Hordes of empty vessels making noises that serve only to drown out the people who do have something to say. Distraction pieces. Distraction faeces. This is music that is designed to repeat, repeat, repeat, noises that have already been made. All the right notes, played in the right order. B-O-R-I-N-G. Lots of people like the familiar, if I have to be honest (although I don’t see why I should be), then I will confess, under duress, to also enjoying things that remind me of other things. But I only want to be reminded. I want a hint, the scent, a trace, of things I know and love. Then I want those things to be almost erased by the artist using, utilising, them in order to create something, whisper it, new.
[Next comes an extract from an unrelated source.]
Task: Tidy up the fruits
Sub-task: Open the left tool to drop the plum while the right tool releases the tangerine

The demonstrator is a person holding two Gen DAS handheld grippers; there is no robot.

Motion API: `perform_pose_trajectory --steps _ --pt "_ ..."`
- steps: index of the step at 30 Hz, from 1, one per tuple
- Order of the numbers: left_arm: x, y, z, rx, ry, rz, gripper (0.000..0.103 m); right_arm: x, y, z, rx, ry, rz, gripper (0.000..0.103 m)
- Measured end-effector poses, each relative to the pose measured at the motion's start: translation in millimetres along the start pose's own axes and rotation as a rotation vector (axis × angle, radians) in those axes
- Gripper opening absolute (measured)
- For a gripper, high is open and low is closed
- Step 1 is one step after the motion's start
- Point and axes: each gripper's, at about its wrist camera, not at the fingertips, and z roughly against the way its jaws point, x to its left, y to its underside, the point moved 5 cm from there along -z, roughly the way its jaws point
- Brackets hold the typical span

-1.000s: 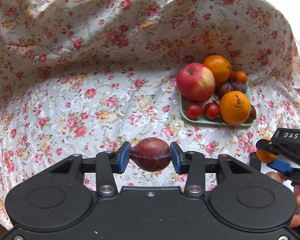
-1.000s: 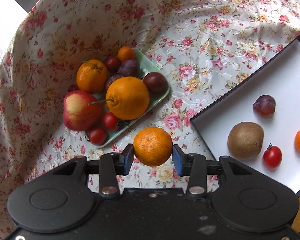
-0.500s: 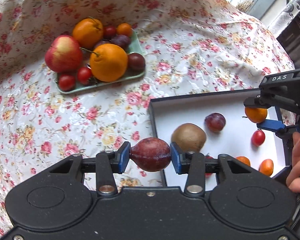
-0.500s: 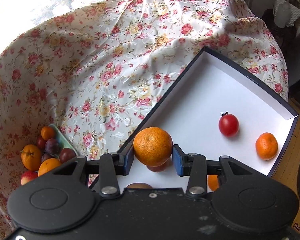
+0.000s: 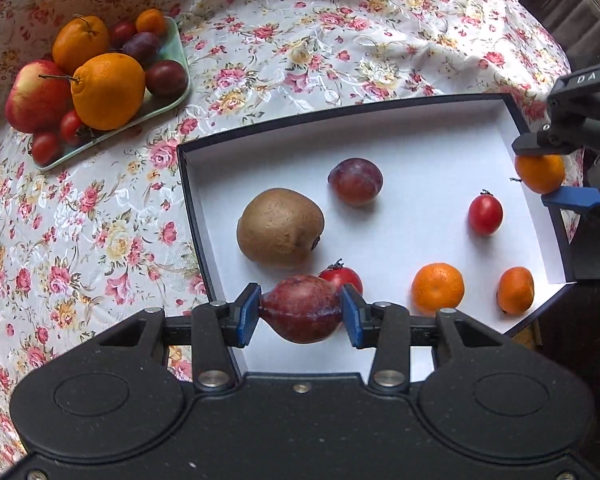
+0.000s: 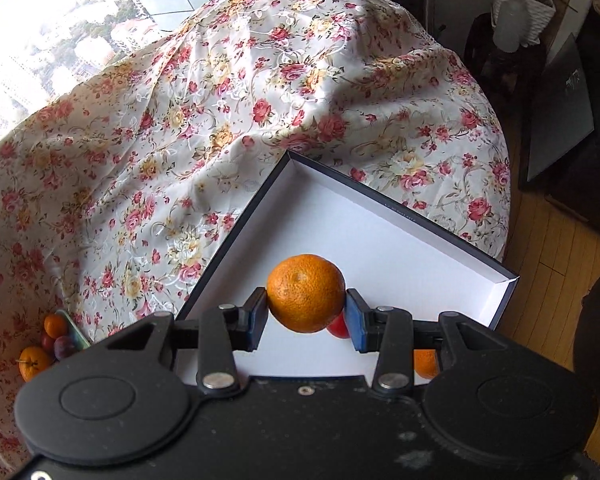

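My left gripper is shut on a dark red plum, held over the near left part of the white box. In that box lie a kiwi, another plum, two cherry tomatoes and two mandarins. My right gripper is shut on a mandarin above the box; in the left wrist view it sits at the box's right edge. A green plate at the upper left holds an apple, oranges, plums and tomatoes.
A floral cloth covers the round table. The box's black rim stands raised around its white floor. To the right of the table are a wooden floor and dark furniture. A window lies beyond the table.
Both grippers have swung from the plate side to over the white box, each rolling as it went. The plum and the mandarin stayed gripped throughout.
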Motion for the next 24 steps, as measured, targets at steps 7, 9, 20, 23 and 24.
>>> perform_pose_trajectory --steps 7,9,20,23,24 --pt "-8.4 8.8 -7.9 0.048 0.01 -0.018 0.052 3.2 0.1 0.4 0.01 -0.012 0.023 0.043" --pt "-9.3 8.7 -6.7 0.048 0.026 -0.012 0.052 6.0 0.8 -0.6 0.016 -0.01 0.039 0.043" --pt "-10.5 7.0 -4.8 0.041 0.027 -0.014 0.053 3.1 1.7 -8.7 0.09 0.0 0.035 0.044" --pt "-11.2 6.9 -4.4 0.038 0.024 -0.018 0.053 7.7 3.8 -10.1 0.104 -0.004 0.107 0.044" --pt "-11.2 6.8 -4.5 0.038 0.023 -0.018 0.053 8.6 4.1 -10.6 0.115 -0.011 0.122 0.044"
Standing in the playground of Balwearie High School in 1988, my face ruined by acne, I find myself confronted by a girl two years below me. She is staring at my face. I don’t know her. At first her face is curious, as if she doesn’t quite understand what she is looking at, and then she grins. The laughter that follows is cruel but what comes next is worse. “PIZZA PUS - PIZZA PUS” she yells, over and over again. At first I try to laugh it off, exhibiting a faux bravado. I don’t feel brave. I feel awful, humiliated and afraid. I am fifteen, she is twelve, I am, to all intents and purposes, a man and she is a child. The power lies only in one place, and it isn’t with me. I try to walk away, but she follows me, “PIZZA PUS - PIZZA PUS”. I try to think of something witty to say, try to find the words that will make her stop, something cutting. There are no words. I am tongue tied.
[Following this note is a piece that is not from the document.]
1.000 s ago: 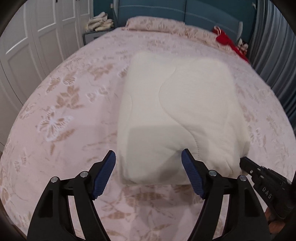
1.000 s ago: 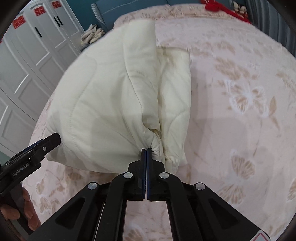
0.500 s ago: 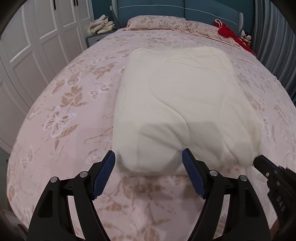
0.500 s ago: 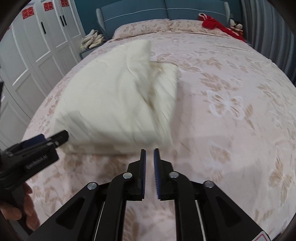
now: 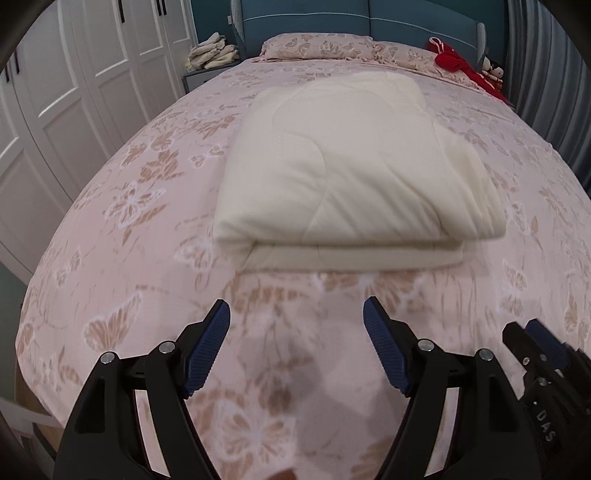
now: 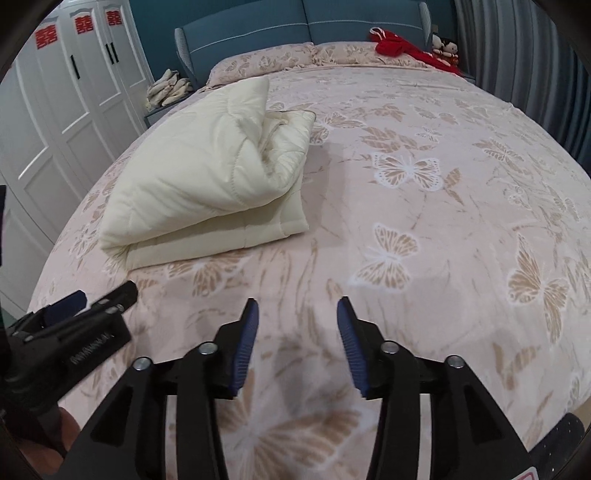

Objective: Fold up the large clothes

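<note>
A cream quilted garment [image 5: 347, 173] lies folded into a thick rectangular bundle on the pink butterfly-print bed [image 5: 122, 206]. In the right wrist view the same bundle [image 6: 207, 184] sits at the left, its right end puffed up and loosely tucked. My left gripper [image 5: 296, 314] is open, hanging over bare bedspread a short way in front of the bundle's near edge. The right gripper [image 6: 297, 310] has its jaws opening, with nothing between them, and is off to the right of the bundle. Each gripper shows in the other's view at the frame edge.
White wardrobe doors [image 6: 55, 122] line the left side. A blue headboard [image 5: 369, 18], patterned pillows [image 5: 317, 46], a red cloth [image 6: 402, 46] and small dolls [image 6: 445, 46] are at the far end. A pile of pale clothes [image 5: 214, 55] sits on a bedside stand. Grey curtains [image 6: 535, 55] hang at right.
The right gripper let go of the bundle's corner and its jaws spread apart. Both grippers drew back from the bundle, which now lies flat, farther away in both views.
</note>
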The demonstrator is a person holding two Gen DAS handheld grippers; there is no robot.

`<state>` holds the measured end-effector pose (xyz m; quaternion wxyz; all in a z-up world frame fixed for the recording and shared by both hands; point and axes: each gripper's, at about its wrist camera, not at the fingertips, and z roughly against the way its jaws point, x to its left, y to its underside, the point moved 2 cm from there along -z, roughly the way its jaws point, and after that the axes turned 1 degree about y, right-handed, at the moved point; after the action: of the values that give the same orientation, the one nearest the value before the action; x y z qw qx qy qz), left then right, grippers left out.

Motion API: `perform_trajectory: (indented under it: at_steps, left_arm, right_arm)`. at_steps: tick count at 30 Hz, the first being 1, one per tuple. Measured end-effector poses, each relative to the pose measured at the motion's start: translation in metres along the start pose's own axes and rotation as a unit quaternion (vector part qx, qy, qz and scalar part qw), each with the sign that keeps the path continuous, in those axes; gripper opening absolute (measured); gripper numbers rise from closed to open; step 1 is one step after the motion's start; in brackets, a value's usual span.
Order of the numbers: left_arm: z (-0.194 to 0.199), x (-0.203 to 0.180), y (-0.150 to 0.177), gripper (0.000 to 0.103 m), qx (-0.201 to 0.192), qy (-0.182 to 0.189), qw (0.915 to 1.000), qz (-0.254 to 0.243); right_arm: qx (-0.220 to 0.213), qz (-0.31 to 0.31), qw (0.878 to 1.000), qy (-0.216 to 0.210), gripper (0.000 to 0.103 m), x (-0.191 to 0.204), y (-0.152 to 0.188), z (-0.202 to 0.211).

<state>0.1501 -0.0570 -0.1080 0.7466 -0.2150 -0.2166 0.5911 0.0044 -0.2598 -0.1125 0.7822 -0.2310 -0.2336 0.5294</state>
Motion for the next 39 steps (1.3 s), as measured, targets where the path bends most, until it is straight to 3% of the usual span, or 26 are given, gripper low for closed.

That wasn’t the first time.
It won’t be the last time.
I have a feeling that Gemma Cullingford knows what it means to have things to say, but to be incapable of saying them. Dry mouth. Cold sweat. Palpitations. Hands shaking. Tongue tied. She has the words, I have no reason to doubt her erudition. She has the smarts. But there have been times, I am sure, when the words themselves have hidden under her tongue and refused to make themselves heard. Tongue tied.
She has stood in the shadows, waited for the light, weary of her present, weary of her fight…heard dark waves murmur. But she has also now found the way to say the things she needs to say, she has given voice to her own voiceless self. “Tongue Tied” is a(nother) collection of retro-futurist, electro-soul, pop ’n’ roll, bedroom disco anthems. Songs for the heartbreak, songs for the heartbroken, songs to help piece together the shards of your broken self. These are deeply personal and revelatory songs, and as with all truly personal things, they are universal. Anyone who has, who had, a heart, will hear the sound of their own lives on, and in, these songs.
Cullingford is something more than a singer, something separate from a songwriter, something more than a musician. To my mind she is a sculptor. Taking raw, base, elements and forming them into something else, something more than they were. These songs are the musical equivalent of Tracey Emin’s bed, of Hirst’s shark…playful, revelatory, provocative and, to the right eyes and ears, fun. She has no interest in being a tribute act, the influences are background noise, she is her own self. Art and artist.
Who wouldn’t want that in their life?
Only a fool.
'Tongue Tied' is released this Friday, the 2nd of September.